Référence : 2008 CF 71

Ottawa (Ontario), le 23 janvier 2008

EN PRÉSENCE DE MONSIEUR LE JUGE HUGESSEN

 

ENTRE :

LE PROCUREUR GÉNÉRAL

demandeur

et

 

NAV CANADA

défenderesse

 

MOTIFS DE L'ORDONNANCE ET ORDONNANCE

 

L'HISTORIQUE

 

[1]               Il s'agit d'une requête en jugement sommaire présentée par le procureur général du Canada (le demandeur) qui sollicite une ordonnance enjoignant à Nav Canada (la défenderesse) de remettre la libre possession de certains immeubles qui ont fait l'objet d'un bail conclu par les parties. Subsidiairement, le demandeur sollicite une ordonnance précisant les faits essentiels qui ne sont pas en litige. Pour sa part, la défenderesse sollicite une ordonnance enjoignant aux parties de soumettre le différend à un régisseur des loyers, et ce, en vertu de la Loi sur les locaux d'habitation, R.S.N.W.T. 1988, ch. R-5 (la Loi).

 

 

LES FAITS

[2]               Le 10 mars 2005, les parties ont conclu un contrat de bail visant sept immeubles résidentiels (les immeubles) situés à Norman Wells (Territoires du Nord‑Ouest) et détenus en pleine propriété par Travaux publics et Services gouvernementaux Canada. Le contrat de bail comportait des modalités qui peuvent être résumées de la façon suivante (sauf lorsqu'il y a citation intégrale) :

[Traduction]

 

(1) La défenderesse sera en possession des immeubles du 1er avril 2005 jusqu'au 30 avril 2005 et continuera d'être en possession des immeubles sur une base mensuelle jusqu'au 31 mars 2006.
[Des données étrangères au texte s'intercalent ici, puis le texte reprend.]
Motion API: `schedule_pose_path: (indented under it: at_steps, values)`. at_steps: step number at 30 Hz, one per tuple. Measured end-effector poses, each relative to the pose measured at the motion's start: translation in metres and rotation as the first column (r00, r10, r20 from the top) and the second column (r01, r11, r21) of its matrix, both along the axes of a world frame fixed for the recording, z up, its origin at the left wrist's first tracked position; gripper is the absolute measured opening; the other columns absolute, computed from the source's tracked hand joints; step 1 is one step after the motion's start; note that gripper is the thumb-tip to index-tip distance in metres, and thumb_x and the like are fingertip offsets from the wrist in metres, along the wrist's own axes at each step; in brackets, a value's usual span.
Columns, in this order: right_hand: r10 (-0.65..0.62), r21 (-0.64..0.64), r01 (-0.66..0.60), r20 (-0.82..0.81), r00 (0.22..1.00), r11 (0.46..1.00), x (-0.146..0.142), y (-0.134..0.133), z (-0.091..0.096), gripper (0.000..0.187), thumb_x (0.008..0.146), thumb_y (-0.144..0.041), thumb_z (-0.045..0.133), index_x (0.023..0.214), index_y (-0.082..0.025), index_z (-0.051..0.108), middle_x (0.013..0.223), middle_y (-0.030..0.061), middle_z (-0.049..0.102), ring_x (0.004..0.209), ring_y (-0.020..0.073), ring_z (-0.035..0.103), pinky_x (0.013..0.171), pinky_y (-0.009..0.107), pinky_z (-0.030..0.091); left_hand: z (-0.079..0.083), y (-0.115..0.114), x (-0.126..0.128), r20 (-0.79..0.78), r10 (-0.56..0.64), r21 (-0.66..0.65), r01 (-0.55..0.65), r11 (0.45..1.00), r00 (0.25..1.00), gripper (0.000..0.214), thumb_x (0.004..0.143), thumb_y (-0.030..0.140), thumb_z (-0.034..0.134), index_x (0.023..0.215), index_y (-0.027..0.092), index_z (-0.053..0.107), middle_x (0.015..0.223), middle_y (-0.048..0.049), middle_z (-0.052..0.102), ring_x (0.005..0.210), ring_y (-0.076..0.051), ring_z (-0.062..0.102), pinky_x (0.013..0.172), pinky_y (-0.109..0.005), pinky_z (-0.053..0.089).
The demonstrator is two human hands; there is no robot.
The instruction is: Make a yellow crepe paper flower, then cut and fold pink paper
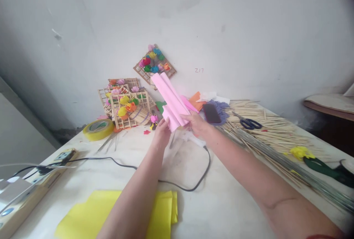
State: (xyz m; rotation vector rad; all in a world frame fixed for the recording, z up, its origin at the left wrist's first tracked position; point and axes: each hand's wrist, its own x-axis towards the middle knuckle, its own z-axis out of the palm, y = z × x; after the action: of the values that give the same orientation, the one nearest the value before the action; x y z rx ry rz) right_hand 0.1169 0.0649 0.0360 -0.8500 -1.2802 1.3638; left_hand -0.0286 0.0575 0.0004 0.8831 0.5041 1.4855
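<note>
A roll of pink crepe paper (173,97), partly unrolled at its lower left, is held up over the middle of the table, tilted to the upper left. My left hand (162,131) pinches the loose lower edge of the paper. On the right side, my right hand (195,122) is closed around the lower end of the roll. Just beneath my hands lies a white hot glue gun (197,140) with a black cord, partly hidden. Yellow crepe paper (85,213) lies under my left forearm.
Stick lattices with paper flowers (127,110) lean at the back left, near yellow tape (99,129). A power strip (52,172) lies left. To the right are a phone (211,113), scissors (250,123), thin sticks (276,136), wires (287,165) and green-handled pliers (323,168).
</note>
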Motion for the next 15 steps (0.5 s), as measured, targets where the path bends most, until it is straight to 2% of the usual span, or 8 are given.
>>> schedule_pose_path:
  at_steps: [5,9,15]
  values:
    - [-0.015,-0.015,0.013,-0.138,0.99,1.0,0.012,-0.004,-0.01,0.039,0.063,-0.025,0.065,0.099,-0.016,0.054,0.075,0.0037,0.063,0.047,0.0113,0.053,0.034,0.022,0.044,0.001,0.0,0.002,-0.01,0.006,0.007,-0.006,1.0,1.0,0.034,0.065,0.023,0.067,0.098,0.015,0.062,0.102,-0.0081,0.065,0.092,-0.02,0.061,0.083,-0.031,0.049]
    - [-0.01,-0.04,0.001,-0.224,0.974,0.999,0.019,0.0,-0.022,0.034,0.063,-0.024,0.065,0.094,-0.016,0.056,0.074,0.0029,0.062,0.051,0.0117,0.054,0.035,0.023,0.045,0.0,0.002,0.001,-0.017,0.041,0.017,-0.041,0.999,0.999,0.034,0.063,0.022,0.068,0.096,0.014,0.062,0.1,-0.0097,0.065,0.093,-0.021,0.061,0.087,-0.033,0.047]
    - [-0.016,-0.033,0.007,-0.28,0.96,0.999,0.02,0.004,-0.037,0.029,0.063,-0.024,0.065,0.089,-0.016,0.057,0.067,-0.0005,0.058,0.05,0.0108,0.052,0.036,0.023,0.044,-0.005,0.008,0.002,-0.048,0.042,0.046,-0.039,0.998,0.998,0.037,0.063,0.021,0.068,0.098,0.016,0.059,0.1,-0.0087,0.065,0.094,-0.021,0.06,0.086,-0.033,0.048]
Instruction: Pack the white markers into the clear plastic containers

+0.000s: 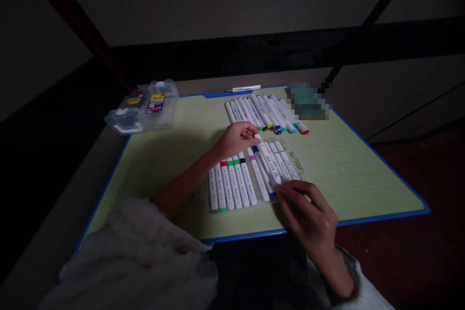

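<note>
A row of white markers with coloured caps [250,174] lies on a clear plastic sleeve [296,160] at the middle of the pale green table [363,169]. My left hand [238,139] rests at the far end of that row, fingers curled on the top of one marker. My right hand [308,215] is at the near end of the row, fingers bent and pinching the lower tip of a marker. A second row of markers [265,114] lies farther back.
A clear plastic box with coloured labels [145,105] stands at the far left corner. A single marker [243,89] lies at the far edge, and a blurred teal object [308,101] sits at the back right. The table has a blue rim [381,215].
</note>
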Demonstrator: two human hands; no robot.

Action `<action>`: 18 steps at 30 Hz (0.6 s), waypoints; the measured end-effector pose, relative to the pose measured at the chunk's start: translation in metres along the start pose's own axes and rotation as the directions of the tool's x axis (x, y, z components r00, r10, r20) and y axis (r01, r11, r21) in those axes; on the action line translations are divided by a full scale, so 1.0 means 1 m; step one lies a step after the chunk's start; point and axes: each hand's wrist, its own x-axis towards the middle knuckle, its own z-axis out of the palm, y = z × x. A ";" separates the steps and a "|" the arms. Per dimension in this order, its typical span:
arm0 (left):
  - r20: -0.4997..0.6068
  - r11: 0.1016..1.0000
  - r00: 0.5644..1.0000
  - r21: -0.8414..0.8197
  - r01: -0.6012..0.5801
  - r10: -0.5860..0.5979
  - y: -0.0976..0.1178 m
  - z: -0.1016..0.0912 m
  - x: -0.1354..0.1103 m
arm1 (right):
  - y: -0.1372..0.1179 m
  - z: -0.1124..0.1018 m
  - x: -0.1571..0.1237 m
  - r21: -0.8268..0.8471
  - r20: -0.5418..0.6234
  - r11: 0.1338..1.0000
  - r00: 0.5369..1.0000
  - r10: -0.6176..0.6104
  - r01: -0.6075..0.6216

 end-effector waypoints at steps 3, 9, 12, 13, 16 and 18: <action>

(2) « Les locaux d'habitation ne seront utilisés qu'à des fins d'habitation et qu'à des fins connexes par les employés de Nav Canada et ne seront pas utilisés à des fins commerciales, sauf autorisation contraire écrite. Les locataires du preneur à bail doivent demeurer à l'emploi du preneur à bail pendant toute la durée du bail, sauf disposition contraire de la part du locateur ».

(3) Si la défenderesse est en possession des immeubles après le 31 mars 2006, le bail sera prorogé sur une base mensuelle.

(4) Le demandeur a le droit, « pour toute raison qu'il jugera nécessaire », de résilier l'entente « par avis écrit accordant au locataire 30 jours pour quitter ».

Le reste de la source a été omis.